Large-Scale Final Exams Fraud Suspected
THE HAGUE, 22/06/13 - Teachers have plenty of opportunities to give their pupils overly high exam marks. The statutorily required check on exams by neutral assessors is generally not carried out, De Volkskrant reported Friday.
Final exam papers are first seen by the pupils’ own teacher, who marks them based on a correction model from the national Cito institute. To guard against fraud taking place, the exam then goes to a lecturer at a school elsewhere in the Netherlands who does not know the pupils at all.
Research by Cito has now shown that 65 percent of the final exams are not fully checked or not checked at all for the second time, as is prescribed by law. “The second correction of final exams is a farce,” says the paper.

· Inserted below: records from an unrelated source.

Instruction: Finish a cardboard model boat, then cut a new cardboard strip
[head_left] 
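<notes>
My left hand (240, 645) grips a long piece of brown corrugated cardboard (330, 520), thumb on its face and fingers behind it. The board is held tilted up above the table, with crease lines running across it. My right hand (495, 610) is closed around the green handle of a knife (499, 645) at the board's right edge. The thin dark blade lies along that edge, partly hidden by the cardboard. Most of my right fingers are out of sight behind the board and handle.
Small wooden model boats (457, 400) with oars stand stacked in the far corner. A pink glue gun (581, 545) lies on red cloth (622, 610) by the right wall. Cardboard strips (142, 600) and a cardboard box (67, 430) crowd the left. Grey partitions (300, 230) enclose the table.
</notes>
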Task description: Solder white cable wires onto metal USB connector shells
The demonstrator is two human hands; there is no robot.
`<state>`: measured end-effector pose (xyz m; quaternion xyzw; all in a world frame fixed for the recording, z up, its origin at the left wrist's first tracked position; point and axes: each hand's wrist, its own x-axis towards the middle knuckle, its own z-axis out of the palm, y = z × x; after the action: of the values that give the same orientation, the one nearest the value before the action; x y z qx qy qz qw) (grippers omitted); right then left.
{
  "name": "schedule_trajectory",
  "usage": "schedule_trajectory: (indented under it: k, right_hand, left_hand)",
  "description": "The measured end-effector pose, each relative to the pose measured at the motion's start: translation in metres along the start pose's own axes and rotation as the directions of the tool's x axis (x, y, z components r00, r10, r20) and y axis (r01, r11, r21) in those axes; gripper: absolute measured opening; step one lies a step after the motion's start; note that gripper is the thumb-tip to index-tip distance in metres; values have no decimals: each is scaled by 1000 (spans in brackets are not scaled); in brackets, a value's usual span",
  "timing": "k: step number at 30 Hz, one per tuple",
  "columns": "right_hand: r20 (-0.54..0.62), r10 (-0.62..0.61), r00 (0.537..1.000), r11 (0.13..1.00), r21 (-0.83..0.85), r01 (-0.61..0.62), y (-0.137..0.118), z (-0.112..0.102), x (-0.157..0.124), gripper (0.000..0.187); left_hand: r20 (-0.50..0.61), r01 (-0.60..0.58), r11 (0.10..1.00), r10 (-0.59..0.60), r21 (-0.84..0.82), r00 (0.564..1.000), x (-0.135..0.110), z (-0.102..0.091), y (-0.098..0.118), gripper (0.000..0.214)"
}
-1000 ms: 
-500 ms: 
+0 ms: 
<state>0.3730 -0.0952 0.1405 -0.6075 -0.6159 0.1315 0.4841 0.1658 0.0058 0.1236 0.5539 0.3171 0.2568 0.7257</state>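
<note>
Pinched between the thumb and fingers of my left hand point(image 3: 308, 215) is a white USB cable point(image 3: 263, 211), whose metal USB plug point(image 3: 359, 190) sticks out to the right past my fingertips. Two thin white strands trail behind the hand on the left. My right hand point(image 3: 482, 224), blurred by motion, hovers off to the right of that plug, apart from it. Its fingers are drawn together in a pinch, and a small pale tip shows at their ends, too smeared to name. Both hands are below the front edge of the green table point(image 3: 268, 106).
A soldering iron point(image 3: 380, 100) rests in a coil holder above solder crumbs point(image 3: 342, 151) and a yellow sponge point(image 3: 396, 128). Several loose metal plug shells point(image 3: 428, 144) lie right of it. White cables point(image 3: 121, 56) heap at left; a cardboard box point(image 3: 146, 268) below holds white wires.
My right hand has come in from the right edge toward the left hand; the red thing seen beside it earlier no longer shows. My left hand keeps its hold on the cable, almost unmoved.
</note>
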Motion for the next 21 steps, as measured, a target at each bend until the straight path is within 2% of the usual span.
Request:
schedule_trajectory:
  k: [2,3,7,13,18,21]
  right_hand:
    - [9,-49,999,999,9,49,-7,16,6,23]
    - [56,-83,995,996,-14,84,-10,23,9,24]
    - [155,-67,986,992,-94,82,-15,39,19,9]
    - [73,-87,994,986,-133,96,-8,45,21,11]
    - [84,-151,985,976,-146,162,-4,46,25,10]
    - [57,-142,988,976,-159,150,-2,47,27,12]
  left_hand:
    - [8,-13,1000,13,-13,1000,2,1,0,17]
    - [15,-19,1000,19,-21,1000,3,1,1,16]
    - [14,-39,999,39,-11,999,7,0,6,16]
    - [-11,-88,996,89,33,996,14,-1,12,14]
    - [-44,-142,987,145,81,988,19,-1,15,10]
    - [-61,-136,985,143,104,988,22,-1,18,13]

The importance of a proper second correction is great, because the same Cito report shows that many teachers give too lenient a marking in the first correction. In some courses, the average differs by more than one point.
Third correctors brought in by Cito in all cases came up with a lower figure than originally awarded by the pupil’s own teacher. Cito speaks of “strategic-opportunistic” marking.
"It is downright fraud,” says philosophy lecturer Paul Hirsch. "Every teacher has known this for years, but nobody speaks out about it to the outside world. It is a taboo.”
The Cito report came out in March, but remained under the radar, De Volkskrant comments. An effort has already been made by Education State Secretary Sander Dekker to change the system, but school boards, teachers and umbrella organisations such as the VO Council and teachers union AOb blocked this.
The newspaper said Dekker wanted to reverse the correction order; the exams should be assessed by a stranger’s eyes and then by the pupil’s own teacher. But the sector wriggled out of the proposal because they wanted more money for the correction work.
It can be assumed that fraud is being committed on a large scale. One suspect school is the Islamic school of Ibn Ghaldoun in Rotterdam, which was the fourth best in the Netherlands last year based on its results. In 2007, it was still one of the worst.
This year, 27 exams were stolen from Ibn Ghaldoun’s safe by pupils. Not one teacher said they had noticed anything of the theft.